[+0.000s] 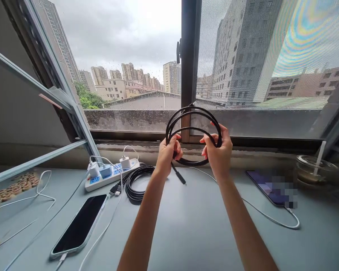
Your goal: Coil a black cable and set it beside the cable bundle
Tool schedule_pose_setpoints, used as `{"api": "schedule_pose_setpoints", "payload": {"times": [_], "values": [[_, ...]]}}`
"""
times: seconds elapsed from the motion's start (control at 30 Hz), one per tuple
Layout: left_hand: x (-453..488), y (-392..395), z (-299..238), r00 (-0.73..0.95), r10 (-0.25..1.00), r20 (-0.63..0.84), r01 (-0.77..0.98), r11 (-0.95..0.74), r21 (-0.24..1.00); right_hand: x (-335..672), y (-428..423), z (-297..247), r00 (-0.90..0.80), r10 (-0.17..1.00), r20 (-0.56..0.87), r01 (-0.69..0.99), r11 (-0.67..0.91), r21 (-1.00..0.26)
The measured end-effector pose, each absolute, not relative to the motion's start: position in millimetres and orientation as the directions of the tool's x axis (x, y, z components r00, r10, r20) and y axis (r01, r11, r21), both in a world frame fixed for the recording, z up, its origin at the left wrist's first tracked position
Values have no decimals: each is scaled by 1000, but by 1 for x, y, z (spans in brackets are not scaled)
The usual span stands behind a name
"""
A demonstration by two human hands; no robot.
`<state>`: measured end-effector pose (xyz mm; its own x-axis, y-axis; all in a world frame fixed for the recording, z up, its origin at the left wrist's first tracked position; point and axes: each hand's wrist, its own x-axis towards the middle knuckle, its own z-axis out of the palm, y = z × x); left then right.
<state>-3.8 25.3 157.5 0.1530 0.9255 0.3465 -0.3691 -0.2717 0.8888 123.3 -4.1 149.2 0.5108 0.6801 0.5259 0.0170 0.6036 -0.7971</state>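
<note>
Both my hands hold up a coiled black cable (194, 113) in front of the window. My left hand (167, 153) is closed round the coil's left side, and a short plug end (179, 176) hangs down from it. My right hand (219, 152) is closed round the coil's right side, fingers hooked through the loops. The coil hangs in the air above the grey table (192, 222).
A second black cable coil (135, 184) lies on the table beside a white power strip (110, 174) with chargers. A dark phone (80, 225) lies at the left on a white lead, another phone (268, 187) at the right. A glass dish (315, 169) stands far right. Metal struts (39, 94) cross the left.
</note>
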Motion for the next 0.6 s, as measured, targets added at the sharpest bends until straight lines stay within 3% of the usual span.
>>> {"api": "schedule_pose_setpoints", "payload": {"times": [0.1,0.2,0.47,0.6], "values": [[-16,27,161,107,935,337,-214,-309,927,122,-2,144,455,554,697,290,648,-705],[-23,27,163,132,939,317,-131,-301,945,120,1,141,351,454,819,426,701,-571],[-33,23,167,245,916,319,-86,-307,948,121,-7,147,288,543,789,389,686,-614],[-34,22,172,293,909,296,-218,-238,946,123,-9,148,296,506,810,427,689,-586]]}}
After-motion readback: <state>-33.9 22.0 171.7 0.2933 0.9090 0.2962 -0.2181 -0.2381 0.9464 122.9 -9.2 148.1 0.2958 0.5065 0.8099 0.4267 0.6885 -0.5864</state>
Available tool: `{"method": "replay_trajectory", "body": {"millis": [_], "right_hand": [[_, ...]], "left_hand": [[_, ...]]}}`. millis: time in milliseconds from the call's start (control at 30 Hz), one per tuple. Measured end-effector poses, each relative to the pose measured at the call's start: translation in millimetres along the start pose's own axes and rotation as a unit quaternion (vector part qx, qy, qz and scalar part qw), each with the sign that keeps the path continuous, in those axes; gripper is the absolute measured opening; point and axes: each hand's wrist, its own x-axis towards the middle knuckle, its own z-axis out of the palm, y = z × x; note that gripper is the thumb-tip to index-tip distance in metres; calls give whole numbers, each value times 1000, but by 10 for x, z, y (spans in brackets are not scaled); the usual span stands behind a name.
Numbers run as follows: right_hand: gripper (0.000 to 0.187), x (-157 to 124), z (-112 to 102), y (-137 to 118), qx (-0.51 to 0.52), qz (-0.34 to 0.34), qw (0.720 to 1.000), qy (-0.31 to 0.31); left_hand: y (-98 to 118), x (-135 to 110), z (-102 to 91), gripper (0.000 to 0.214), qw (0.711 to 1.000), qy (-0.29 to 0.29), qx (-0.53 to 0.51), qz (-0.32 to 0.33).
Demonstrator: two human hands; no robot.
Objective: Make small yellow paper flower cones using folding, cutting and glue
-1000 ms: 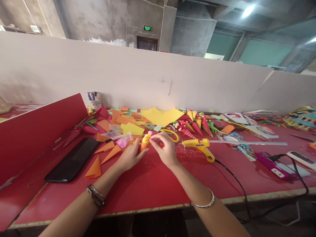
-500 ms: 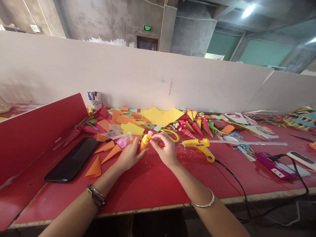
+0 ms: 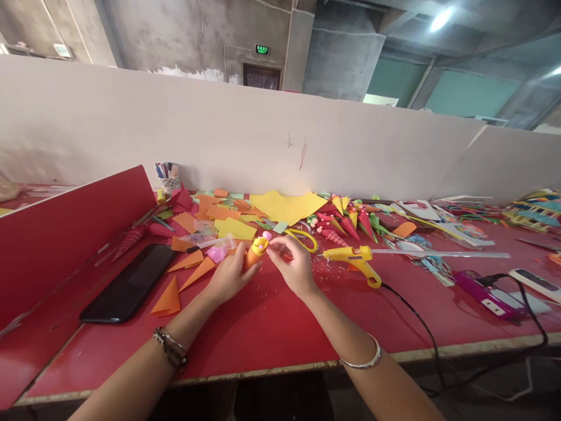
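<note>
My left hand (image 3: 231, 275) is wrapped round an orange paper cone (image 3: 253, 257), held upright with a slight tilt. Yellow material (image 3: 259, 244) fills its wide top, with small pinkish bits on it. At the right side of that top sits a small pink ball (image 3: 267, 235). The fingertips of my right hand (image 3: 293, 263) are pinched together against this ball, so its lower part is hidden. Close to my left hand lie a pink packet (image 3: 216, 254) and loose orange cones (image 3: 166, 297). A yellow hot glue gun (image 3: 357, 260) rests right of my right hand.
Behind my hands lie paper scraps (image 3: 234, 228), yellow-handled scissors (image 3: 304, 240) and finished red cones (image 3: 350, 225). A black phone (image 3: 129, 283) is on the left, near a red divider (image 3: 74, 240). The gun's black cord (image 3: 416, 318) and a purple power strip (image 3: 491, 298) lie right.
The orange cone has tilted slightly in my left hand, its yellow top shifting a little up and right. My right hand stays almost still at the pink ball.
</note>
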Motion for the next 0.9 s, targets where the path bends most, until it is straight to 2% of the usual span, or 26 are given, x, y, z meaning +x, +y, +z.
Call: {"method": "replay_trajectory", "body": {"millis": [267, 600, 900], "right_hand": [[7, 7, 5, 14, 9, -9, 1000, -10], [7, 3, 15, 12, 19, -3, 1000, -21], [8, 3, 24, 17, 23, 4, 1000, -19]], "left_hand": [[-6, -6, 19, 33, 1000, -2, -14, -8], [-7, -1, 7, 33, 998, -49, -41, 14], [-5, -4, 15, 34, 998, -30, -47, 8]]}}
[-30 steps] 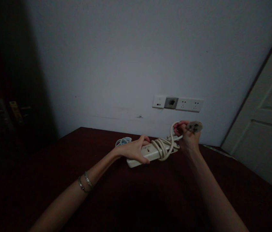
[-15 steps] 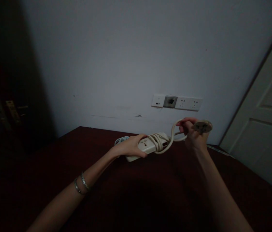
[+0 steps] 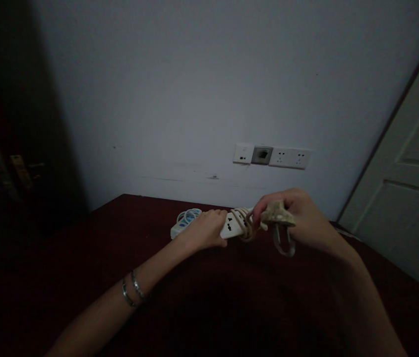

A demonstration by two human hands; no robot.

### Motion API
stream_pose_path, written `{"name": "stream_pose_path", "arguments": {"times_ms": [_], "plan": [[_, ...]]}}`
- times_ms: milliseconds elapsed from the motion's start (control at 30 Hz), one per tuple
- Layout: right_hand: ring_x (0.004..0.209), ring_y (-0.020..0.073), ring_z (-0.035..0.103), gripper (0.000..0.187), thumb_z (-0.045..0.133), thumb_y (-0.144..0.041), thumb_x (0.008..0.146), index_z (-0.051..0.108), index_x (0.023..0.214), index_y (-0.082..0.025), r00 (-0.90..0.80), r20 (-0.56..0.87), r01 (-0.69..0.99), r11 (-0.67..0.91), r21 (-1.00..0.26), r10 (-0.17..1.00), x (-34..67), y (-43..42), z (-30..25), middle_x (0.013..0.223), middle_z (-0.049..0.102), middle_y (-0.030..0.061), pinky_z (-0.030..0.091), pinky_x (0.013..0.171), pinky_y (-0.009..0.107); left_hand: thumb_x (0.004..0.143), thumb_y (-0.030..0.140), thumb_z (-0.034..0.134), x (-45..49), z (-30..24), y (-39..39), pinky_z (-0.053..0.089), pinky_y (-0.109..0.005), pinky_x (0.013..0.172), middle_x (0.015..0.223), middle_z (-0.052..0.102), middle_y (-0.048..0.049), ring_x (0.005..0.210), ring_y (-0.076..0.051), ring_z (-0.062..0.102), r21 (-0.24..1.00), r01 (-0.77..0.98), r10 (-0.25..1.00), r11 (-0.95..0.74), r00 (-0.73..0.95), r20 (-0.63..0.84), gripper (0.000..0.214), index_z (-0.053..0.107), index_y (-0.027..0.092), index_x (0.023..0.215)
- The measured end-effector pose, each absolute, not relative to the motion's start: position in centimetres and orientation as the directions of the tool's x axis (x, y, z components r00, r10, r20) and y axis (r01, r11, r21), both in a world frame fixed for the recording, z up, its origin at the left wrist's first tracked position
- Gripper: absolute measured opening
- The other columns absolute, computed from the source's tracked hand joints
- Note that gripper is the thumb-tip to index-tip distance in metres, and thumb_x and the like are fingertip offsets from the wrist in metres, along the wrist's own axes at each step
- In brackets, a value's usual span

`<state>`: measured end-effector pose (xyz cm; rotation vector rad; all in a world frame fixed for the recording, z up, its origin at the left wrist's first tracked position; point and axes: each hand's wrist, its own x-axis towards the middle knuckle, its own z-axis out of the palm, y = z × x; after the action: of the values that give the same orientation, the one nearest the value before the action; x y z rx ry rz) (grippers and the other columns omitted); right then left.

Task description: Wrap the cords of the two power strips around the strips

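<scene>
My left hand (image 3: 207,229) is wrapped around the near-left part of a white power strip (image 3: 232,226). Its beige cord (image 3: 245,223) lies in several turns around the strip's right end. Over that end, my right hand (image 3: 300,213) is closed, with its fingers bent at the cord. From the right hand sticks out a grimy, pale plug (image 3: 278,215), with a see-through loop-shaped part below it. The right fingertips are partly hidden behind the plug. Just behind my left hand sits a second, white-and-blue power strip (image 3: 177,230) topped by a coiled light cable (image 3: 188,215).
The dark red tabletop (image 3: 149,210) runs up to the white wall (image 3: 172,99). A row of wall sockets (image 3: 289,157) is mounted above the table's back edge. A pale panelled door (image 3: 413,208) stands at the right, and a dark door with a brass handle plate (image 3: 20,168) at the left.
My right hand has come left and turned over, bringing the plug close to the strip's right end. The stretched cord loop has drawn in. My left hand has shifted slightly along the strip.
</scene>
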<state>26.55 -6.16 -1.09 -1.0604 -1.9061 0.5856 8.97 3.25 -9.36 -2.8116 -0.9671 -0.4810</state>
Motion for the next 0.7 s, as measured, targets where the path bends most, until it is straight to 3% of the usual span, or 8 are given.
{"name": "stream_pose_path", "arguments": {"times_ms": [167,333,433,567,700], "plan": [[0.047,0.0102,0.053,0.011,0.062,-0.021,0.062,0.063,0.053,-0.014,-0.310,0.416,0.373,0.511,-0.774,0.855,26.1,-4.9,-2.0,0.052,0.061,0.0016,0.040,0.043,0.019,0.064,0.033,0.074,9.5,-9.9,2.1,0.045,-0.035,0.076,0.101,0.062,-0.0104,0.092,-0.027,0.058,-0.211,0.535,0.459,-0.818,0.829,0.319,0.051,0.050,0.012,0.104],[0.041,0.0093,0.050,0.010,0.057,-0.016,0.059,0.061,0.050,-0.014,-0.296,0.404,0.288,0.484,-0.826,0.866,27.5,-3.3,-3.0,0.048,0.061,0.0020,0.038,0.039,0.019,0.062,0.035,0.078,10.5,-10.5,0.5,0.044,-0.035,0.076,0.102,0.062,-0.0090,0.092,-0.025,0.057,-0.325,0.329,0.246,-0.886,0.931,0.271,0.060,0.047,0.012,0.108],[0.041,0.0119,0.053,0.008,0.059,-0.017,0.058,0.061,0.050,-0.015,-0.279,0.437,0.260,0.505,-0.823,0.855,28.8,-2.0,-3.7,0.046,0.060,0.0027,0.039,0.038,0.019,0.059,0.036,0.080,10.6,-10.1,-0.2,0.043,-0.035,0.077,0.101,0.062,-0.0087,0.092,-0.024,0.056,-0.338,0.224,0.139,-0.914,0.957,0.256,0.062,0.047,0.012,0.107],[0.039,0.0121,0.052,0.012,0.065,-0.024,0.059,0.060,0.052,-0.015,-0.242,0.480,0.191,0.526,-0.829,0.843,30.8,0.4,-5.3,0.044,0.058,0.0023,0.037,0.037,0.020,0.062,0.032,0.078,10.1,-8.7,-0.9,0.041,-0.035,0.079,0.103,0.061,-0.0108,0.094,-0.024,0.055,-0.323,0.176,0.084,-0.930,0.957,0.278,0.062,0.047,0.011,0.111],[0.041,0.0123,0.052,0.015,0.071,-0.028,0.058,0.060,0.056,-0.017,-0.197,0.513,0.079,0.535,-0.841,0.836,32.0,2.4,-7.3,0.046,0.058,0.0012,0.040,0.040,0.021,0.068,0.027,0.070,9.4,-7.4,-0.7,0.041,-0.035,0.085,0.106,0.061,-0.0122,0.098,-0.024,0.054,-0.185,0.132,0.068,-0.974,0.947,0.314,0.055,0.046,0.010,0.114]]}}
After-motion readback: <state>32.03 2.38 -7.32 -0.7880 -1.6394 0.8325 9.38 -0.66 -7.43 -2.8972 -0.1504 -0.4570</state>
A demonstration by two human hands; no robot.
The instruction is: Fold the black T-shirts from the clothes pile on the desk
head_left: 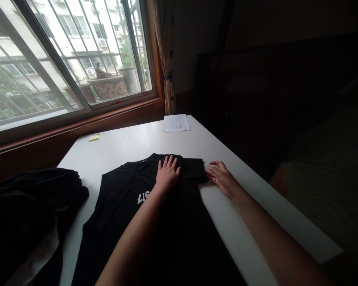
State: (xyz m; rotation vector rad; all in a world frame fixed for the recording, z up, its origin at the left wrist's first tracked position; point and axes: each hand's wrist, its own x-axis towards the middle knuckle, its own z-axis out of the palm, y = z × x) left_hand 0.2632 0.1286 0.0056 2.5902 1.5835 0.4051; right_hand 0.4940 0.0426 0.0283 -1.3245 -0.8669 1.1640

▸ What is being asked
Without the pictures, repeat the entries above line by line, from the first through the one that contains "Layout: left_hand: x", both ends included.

▸ Result of this task
[+0.000s] 
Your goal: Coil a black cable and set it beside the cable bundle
Tool schedule_pose_setpoints, used as `{"api": "schedule_pose_setpoints", "payload": {"times": [_], "values": [[_, ...]]}}`
"""
times: seconds elapsed from the motion's start (control at 30 Hz), one per tuple
Layout: left_hand: x (-453..488), y (-392..395), z (-299..238), r00 (-0.73..0.95), r10 (-0.25..1.00), r20 (-0.63..0.84), r01 (-0.77..0.98), r11 (-0.95..0.74), r21 (-0.24..1.00); right_hand: x (-335..672), y (-428..423), z (-297..247), r00 (-0.90..0.80), r10 (-0.17..1.00), r20 (-0.56..0.87), r01 (-0.69..0.99), r11 (-0.67..0.91), r21 (-1.00..0.26)

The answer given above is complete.